How to Create a Studio Space

My first studio was a little (child-sized) table in a corner of my room. I was about 10 years old, and I wanted to draw cartoon characters.

A few years later, I graduated to a small drafting table, complete with an adjustable angle. I kept my drawing tools in a caddy on top of a file cabinet. I drew comics.

I don’t have any of that stuff now, but it was great to have my own little spot to draw in. It was my own little world.

A Dedicated Space

What was great about it was it was a dedicated spot for making my art. I think that’s important for anyone pursuing anything creative. Just like arriving at the office puts you in a frame of mind to get work done, or even putting on your gym clothes can mentally prepare you to work out. Settling in to your work space can get you ready to do your work.

Your workspace might be in the living room, and you set up your easel after everyone else in the family has gone to bed. Maybe you draw at the kitchen table. Or set up an easel in your apartment’s kitchen and turn on the exhaust fan while you paint with oils and hope the landlord doesn’t find out. If you’re lucky, you might have a spare room to turn into your studio. Or a backyard shed!


Sure, I’d love to have a huge studio with gorgeous lighting like the things I find on Pinterest. (Yes, I have a whole Pinterest board that is just pictures of amazing art studios. I know. It might be a problem.)

Even if you have to set up and tear it down every day, carve out your space and make it yours. Because having a dedicated space will help you get in the zone and stay there. Put up quotes and photos of things that inspire you and make you want to do your best work. If you’re right-handed put your brushes, pens, paints, whatever on the right side so you’re not reaching across to get to things.

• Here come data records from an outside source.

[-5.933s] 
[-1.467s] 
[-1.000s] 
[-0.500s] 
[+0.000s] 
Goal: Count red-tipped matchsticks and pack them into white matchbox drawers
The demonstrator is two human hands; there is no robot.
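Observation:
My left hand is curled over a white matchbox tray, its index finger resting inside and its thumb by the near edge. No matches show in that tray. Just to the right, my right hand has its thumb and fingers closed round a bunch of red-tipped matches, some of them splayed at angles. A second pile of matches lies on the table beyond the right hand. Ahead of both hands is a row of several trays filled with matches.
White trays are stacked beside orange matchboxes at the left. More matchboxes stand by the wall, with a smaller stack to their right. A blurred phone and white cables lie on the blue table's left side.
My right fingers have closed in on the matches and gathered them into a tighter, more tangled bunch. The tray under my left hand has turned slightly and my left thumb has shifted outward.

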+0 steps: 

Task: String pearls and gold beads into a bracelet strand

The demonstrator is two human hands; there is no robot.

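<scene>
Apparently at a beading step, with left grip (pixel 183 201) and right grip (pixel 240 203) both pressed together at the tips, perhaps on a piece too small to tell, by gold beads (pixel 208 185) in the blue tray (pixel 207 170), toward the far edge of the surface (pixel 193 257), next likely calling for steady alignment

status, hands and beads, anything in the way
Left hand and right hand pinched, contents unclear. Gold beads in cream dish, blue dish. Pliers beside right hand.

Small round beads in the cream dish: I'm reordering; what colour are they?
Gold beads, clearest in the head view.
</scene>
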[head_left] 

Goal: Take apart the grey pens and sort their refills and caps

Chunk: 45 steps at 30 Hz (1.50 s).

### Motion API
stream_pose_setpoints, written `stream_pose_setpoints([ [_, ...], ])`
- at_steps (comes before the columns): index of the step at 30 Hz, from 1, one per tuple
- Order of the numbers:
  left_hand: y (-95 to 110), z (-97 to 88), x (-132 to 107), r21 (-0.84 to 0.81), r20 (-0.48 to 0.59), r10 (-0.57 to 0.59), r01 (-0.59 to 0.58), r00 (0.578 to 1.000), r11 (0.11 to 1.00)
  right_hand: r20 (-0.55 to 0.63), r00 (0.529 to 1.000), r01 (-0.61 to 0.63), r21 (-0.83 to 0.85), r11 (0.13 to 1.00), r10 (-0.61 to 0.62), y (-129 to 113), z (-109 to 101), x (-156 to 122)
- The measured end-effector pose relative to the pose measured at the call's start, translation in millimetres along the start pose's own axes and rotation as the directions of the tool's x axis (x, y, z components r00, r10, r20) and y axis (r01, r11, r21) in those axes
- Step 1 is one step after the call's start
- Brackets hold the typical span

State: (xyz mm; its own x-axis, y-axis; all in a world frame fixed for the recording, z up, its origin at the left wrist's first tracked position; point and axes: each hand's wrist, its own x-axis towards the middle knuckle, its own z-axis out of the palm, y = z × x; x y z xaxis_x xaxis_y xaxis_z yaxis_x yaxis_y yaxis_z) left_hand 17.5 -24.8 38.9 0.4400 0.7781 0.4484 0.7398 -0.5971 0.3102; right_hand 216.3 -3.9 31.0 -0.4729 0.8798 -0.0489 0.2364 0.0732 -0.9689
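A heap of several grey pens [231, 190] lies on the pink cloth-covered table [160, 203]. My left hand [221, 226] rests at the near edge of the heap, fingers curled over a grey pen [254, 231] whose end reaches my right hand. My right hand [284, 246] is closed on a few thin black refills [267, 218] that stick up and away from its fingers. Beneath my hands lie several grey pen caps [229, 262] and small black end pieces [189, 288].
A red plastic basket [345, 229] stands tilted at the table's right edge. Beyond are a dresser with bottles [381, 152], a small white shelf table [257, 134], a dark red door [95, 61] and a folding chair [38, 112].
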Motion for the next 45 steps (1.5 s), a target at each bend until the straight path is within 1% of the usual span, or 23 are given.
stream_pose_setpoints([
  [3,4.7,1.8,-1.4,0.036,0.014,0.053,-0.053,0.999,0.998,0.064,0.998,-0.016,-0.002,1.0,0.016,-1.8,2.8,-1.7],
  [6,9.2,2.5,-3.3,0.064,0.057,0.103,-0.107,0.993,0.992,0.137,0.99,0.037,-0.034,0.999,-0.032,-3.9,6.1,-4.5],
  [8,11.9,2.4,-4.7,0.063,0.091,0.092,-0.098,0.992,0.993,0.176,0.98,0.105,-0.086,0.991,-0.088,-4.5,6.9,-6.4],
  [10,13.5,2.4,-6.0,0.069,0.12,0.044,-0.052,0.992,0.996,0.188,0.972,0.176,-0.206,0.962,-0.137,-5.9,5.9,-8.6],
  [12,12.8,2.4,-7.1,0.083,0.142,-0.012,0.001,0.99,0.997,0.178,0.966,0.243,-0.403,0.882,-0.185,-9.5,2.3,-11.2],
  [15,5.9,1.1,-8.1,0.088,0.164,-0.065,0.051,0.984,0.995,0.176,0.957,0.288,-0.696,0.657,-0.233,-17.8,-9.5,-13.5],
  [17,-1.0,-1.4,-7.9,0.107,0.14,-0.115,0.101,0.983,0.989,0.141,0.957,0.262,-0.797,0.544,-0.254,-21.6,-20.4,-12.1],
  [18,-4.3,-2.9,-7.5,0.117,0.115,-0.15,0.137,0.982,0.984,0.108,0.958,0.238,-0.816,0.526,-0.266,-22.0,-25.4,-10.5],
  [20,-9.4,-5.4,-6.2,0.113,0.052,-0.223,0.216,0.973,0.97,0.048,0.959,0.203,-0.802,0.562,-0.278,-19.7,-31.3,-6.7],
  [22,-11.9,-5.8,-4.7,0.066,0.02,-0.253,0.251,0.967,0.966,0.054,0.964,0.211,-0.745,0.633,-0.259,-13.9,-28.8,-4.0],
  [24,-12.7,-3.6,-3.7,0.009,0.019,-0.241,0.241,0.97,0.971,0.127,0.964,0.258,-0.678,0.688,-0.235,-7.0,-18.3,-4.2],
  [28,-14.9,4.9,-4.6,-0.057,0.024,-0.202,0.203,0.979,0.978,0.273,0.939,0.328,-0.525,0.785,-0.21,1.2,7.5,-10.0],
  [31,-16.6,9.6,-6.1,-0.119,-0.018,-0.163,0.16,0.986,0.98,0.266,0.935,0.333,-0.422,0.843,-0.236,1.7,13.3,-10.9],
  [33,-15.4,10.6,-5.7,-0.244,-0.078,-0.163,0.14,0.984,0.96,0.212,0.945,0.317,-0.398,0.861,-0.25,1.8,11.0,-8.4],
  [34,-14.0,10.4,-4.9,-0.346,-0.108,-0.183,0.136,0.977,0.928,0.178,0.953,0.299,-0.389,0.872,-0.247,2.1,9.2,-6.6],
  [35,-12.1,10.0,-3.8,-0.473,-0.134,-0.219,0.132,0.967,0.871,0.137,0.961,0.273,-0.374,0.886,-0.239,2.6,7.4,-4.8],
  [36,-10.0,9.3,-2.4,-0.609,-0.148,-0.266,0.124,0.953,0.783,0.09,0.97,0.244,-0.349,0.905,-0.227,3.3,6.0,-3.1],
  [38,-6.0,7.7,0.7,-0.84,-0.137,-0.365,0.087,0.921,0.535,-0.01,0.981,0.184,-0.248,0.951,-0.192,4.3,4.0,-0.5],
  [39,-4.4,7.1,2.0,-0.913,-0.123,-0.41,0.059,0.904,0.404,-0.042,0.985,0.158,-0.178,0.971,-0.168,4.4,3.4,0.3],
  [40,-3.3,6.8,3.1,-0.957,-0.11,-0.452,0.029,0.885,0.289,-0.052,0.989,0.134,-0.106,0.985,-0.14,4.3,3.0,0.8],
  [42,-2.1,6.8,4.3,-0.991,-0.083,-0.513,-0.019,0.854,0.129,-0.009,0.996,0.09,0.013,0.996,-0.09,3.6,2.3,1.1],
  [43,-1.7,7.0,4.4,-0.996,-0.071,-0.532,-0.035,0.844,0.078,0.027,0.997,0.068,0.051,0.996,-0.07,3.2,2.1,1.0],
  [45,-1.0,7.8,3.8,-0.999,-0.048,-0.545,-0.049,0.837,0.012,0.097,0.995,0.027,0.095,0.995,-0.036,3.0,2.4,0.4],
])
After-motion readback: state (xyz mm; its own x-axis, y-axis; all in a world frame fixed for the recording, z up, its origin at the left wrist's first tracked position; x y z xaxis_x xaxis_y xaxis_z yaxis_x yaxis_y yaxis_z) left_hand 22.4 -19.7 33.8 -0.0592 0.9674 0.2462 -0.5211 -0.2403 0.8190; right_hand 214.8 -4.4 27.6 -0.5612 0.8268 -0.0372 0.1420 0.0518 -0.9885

The idea is to make it a place you are comfortable and ready to activate the creative side of your brain.

What Not To Do

It’s entirely up to you to go around lighting candles and putting on great music and all that. Personally, I think that would be more of a distraction and, if we’re honest, really another way of procrastinating. Remember that time on The Simpsons when Lisa decided to write a book? (The Book Job)

Yeah, she got sidetracked trying to make everything just right. Meanwhile, her dad and brother and a bunch of other people managed to write a best-seller in shorter time. But that’s beside the point. The point is to not get distracted trying to make your work area “perfect” but to just go ahead and do the work.

All right, so what can you do right now?

Without going into a lot of detail, the first few things that come to mind are things like the following:

  • Find a corner and set up a table or easel there. It doesn’t have to be fancy!
  • Convert a spare room into your studio
  • Use part of the guest bedroom
  • Your former “dump zone” (you know exactly what I’m talking about.)
  • Convert the dining room and eat in the kitchen instead
  • Take over the garage (make sure you have proper heating, cooling, and ventilation)
  • Get a nifty table that can fold up and store things
  • Use a cart to store your supplies on, which can easily be moved around

My point is that there are a lot of ways you can set up a studio. And if you are on the move, carefully set up your bag, pouch, box, whatever you carry around, so you have just what you need and no more, so that you can make your art anywhere.

My question to you:

What are you doing to make a space to work?